(Djerba, Tunisie) François Legault veut doter le Québec d’un « plan » pour « doubler et éventuellement tripler » les échanges commerciaux avec la France, qui totalisent environ 5 milliards par année. « Comme on dit au Québec, c’est des peanuts », a-t-il lancé devant un parterre de 500 invités.

Le premier ministre a clos sa participation au 18Sommet de la Francophonie – sa première mission à l’étranger depuis sa réélection – en livrant un discours lors de l’ouverture du Forum économique francophone, qui lui s’amorce dans l’île tunisienne de Djerba. Une importante délégation du milieu des affaires québécois est d’ailleurs présente.

M. Legault a pris la parole immédiatement après le président tunisien, Kaïs Saïed, et la secrétaire générale de la Francophonie – tout juste reconduite dans ses fonctions –, Louise Mushikiwabo.

Il faut être capable d’avoir des résultats, il faut que les entreprises de la Francophonie se parlent, fassent des affaires ensemble et qu’on améliore notre position, tout le monde, ensemble et en même temps, on va protéger cette belle langue [le français].

François Legault, premier ministre du Québec

M. Legault a précisé les pourtours de sa pensée en conférence de presse. « Les exportations du Québec vers la France, on parle d’à peu près un milliard et demi par année. Comme je le disais tantôt, c’est des peanuts, franchement. Il faudrait doubler et éventuellement tripler ça », a-t-il dit.
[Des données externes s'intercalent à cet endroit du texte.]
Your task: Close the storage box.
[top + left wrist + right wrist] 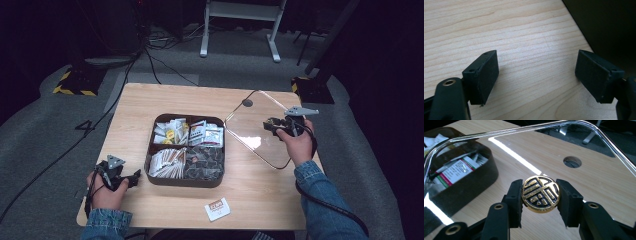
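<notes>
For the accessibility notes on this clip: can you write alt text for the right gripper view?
The right gripper is shut on the round gold-and-black knob of a clear glass lid with a metal rim. Through the glass show the wooden table, with a round hole, and a dark compartment tray of packets at left.

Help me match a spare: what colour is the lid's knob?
Gold with black pattern, clearest in the right gripper view: knob.

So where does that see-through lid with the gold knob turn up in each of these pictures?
High view: the glass lid is right of the box, tilted, held by the right gripper.
Left gripper view: not in it; its open jaws frame the bare table.
Right gripper view: the lid's glass spans the picture, its gold knob clamped between the jaws.
Shared landmark: the round hole in the table.
</notes>
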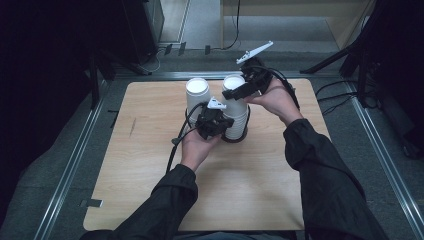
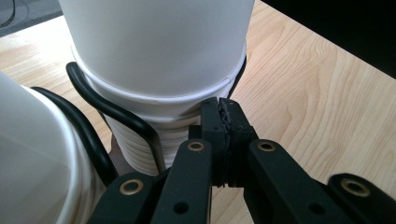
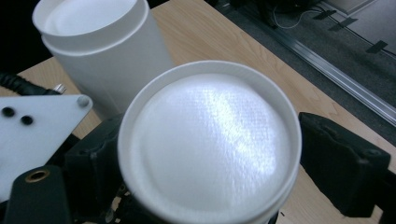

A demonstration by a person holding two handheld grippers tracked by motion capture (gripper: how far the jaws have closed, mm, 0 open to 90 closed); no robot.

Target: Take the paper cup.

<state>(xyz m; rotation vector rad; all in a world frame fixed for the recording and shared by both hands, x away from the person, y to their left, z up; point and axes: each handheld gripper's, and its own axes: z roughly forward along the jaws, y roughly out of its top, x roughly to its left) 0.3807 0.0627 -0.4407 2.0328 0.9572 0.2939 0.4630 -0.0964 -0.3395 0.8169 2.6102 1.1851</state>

La France exporte en revanche pour trois milliards et demi par année au Québec.

« Ce dont on a besoin, c’est de se donner un plan, d’être capable d’identifier des secteurs, des entreprises et de s’assurer que le [Mouvement des entreprises de France] travaille bien avec le Conseil du patronat [du Québec] », a ajouté M. Legault, sans préciser d’échéancier. Québec recevra par ailleurs la Rencontre des entreprises francophones, qui réunit des gens d’affaires de toute la Francophonie, en 2023, a-t-il annoncé.

« Un petit bout de fait »

En janvier 2019, le premier ministre avait tenu le même discours lors d’une visite officielle à Paris. Il voulait alors « doubler » les échanges commerciaux avec la France, qui plafonnent à moins de 5 milliards au total pour les deux États. « C’est rien », avait-il lancé à l’époque.

« On est passé [depuis] de 1,5 à 1,7 milliard. Il y a un petit bout de fait », a rétorqué dimanche M. Legault.

« En 2019, on ne s’était pas donné effectivement d’horizon […], c’est certain que la pandémie n’a pas aidé », s’est-il défendu. Il a expliqué que des cibles avaient néanmoins été fixées par Investissement Québec et que certains secteurs avaient accru leurs exportations en France, sans les nommer.

François Legault a cité devant le Forum économique l’exemple des sociétés Alstom – de qui la Caisse de dépôt et placement du Québec est le plus important actionnaire – et Airbus, qui emploient « plus de travailleurs francophones » que leurs compétiteurs respectifs.

« On comprend qu’il y a des règles internationales, qu’il faut de la compétition, mais il faut être capable de multiplier ces exemples-là […], il faut, les pays de la Francophonie, faire davantage ensemble », a-t-il dit.

Devant la presse, M. Legault a évoqué le Buy American Act, qui impose des quotas de contenu américain dans la réalisation de contrats. « Dans notre entente Canada-Europe, c’est 25 %. On a peut-être avantage, que ce soit dans une loi ou une entente, que quand c’est possible, de s’encourager [plus] entre nous », a-t-il indiqué.

« J’ai atteint les objectifs »

François Legault revient au Québec ce lundi avec le sentiment d’avoir « atteint les objectifs » de sa première mission à l’étranger. Le premier ministre a fait valoir « le contexte » entourant sa loi 96 et l’importance de « prendre des actions » pour freiner le déclin du français à Montréal.

Il a par ailleurs plaidé notamment auprès de Mme Mushikiwabo la nécessité que les pays de la Francophonie s’unissent pour financer davantage la production de contenu francophone sur les plateformes numériques.

M. Legault a pu brièvement s’entretenir avec le président français, Emmanuel Macron, dans le cadre d’un échange informel, samedi. Dimanche, il a rencontré le président tunisien, dont le régime est contesté. « Je lui ai dit qu’on a des préoccupations concernant la démocratie », a-t-il précisé.

Après avoir hésité à participer au Sommet, le gouvernement Legault a choisi de « donner une chance au coureur » en rencontrant M. Saïed. A contrario, Justin Trudeau, qui a manœuvré pour reporter de nouveau le Sommet pour des raisons politiques, a de son côté passé son tour.

Le prochain Sommet de la Francophonie se tiendra en France en 2024.